Available data:

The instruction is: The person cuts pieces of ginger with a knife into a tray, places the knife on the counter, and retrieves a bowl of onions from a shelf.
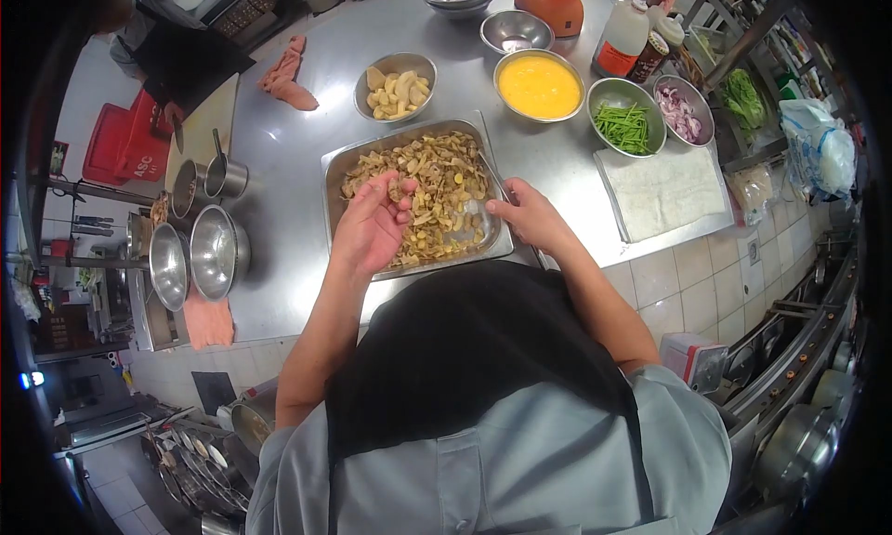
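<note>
Holding a Piece over the Tray

The left hand [372, 230], palm up, has its fingers curled round a brown piece [398, 192] above the tray [503, 245] of chopped bits [429, 233] on the desk [283, 186]. The right hand [533, 219] grips a metal tool [493, 173] at the tray's right side. Risks noted: a loose left grip could drop the piece; the tool, if sharp (cannot tell), could nick fingers through a careless swing.
</note>
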Motion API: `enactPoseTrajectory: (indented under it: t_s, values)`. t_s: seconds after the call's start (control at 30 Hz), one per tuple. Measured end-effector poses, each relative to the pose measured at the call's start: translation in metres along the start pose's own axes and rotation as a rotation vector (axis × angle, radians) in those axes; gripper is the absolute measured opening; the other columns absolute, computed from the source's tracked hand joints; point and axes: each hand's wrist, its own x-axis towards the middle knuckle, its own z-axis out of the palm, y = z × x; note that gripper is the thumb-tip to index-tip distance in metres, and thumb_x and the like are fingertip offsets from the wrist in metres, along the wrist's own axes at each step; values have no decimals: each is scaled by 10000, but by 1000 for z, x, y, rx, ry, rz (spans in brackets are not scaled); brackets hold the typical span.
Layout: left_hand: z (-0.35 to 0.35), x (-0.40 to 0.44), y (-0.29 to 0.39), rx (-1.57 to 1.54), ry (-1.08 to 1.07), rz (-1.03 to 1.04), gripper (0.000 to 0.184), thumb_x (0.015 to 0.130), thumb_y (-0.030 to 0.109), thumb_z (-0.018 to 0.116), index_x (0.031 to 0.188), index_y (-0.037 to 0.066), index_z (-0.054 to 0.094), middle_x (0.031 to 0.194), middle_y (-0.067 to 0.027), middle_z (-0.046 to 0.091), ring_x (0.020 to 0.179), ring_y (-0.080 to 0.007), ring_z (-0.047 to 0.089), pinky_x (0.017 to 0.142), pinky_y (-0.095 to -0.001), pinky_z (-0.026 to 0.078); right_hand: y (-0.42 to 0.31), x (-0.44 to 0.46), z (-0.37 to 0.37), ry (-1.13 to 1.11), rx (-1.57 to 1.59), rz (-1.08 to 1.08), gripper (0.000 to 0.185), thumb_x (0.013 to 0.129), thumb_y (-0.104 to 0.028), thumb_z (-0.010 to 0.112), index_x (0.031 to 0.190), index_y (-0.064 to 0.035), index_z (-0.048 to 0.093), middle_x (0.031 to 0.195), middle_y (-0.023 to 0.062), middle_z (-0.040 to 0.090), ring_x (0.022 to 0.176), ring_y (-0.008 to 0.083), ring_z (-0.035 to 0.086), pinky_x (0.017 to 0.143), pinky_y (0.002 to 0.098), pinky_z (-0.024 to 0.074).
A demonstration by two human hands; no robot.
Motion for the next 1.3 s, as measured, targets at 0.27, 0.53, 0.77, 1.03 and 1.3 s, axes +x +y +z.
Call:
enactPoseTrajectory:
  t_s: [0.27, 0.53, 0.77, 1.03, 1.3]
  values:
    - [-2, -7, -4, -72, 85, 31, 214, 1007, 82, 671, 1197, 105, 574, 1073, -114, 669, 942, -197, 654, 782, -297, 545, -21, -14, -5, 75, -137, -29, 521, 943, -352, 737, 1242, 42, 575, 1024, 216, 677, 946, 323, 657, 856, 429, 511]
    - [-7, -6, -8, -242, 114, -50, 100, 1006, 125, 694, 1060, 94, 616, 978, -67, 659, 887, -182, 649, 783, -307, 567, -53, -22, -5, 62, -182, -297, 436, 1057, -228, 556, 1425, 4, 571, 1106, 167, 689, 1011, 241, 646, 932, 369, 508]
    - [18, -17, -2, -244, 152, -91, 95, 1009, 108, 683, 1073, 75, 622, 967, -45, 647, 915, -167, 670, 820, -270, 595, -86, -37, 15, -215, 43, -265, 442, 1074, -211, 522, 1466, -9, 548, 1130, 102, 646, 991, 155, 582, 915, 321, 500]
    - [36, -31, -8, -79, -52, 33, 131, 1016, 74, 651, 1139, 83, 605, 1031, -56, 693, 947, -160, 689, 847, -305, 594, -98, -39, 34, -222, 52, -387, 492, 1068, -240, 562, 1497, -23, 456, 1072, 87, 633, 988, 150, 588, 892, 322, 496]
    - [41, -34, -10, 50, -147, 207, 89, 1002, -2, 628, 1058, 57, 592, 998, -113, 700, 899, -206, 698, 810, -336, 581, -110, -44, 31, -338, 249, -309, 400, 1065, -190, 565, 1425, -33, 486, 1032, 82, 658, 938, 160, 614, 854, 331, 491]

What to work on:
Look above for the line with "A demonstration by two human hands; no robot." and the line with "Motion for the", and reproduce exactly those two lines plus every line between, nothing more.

Your solution:
A demonstration by two human hands; no robot.
Motion for the next 1.3 s, as measured, targets at 0.27, 0.53, 0.77, 1.03 and 1.3 s, axes +x +y +z.

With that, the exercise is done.